La cultura occidental dividió la historia desde una perspectiva religiosa y el nacimiento de Jesús es el quiebre. Antes y después de Cristo fue un hecho trascendente e indiscutible.

Pero, a partir de su nacimiento, fueron conformadas varias etapas o edades, la antigua, media, moderna y la que transitamos actualmente: la contemporánea.

La caída del Imperio Romano dio inicio a la edad media, el descubrimiento de América a la edad moderna y la Revolución Francesa a la edad contemporánea, ¿pero estamos seguros que no hemos cambiado de etapa?

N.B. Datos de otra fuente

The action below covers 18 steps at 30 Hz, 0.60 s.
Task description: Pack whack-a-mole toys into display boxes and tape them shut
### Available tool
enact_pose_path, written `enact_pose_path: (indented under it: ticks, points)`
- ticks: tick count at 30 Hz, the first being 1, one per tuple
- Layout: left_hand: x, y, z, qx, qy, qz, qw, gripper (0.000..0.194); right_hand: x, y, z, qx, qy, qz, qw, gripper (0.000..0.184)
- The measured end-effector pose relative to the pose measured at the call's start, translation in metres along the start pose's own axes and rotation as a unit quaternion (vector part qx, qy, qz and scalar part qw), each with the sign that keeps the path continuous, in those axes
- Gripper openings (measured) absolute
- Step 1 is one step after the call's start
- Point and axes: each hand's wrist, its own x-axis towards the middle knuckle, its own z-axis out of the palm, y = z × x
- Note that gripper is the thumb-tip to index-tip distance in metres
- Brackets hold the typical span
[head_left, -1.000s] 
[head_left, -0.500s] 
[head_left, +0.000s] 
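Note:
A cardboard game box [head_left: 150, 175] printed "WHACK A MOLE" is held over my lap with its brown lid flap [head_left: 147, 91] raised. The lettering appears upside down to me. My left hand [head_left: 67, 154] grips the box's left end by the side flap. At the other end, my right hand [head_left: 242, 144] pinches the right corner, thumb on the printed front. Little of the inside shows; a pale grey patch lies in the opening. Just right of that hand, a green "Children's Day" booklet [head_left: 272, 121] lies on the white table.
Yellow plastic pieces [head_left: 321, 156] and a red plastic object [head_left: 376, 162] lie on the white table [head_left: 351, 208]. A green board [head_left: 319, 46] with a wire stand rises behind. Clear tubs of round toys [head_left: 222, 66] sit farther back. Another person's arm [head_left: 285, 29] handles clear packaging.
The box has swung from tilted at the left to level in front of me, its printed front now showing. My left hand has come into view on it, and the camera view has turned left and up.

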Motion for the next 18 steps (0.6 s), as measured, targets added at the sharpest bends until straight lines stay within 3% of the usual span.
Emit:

Nuestros antecesores nunca supieron que habían cruzado de una etapa a otra, la historia con el tiempo lo fue delineando. Hoy podemos sostener, con cierta seguridad, que Internet cambió el modo de relacionarnos y con ello modificó de raíz al mundo hasta hace poco conocido por todos nosotros.

Internet se entremezcló y alteró nuestra vida cotidiana en todos los aspectos de la sociedad y el hombre.

Internet hoy se ha constituido en un medio de comunicación por excelencia y donde nos obliga a estar permanentemente conectados.

Vivimos pegados a la tecnología, enviamos y recibimos fotos y videos, mensajes, audios, con ello conquistamos el corazón de otro, estudiamos, trabajamos, nos sacamos la duda de cualquier actividad o función, vemos películas, televisión, escuchamos la radio, leemos periódicos y libros, hablamos, hacemos cálculos, planeamos viajes, compras, preparamos ponencias, trabajos prácticos, ya no importa en qué nivel educativo estamos, desde el preescolar hasta el universitario, a ninguna persona le es desconocida la pantallita titilante que le da vida internet.

Hoy, todos somos partícipes fundamentales dentro de este gran escaparate que es el mundo a la sombra de internet.

Ahora, las redes sociales nos permiten intercambiar información, pero también es una forma imprescindible para trabajar a nivel multidisciplinario, pero donde más se luce el Internet es en la manera kafkiana de escaparnos de la realidad.

Compenetrados en las pantallas de celulares, tablets, pantallas, nos abstraemos de la realidad, vivimos en nuestra interioridad, nos alejamos del otro. Aunque estemos totalmente interconectados no estamos enlazados desde las emociones, los sentimientos y la empatía de la cercanía humana.

Internet afectó las relaciones sociales, nos unió sí, pero también nos alejó de nosotros mismos y de nuestros prójimos, ni hablar de exponernos a peligros permanentes que vulneran nuestra privacidad y seguridad.
Vivimos una nueva etapa de la historia, la de la información globalizada, de las redes, de la tecnología, del Internet.

Comunicación, educación, privacidad y seguridad, cultura, activismo social y político, hábitos de consumo, economía, trabajo, no hay nada que no haya tocado la varita mágica de Internet, el hombre se prevalece de la tecnología, pero a su paso dejó su propia personalidad, su identidad más innata, el caminar junto al otro, unidos, enlazados.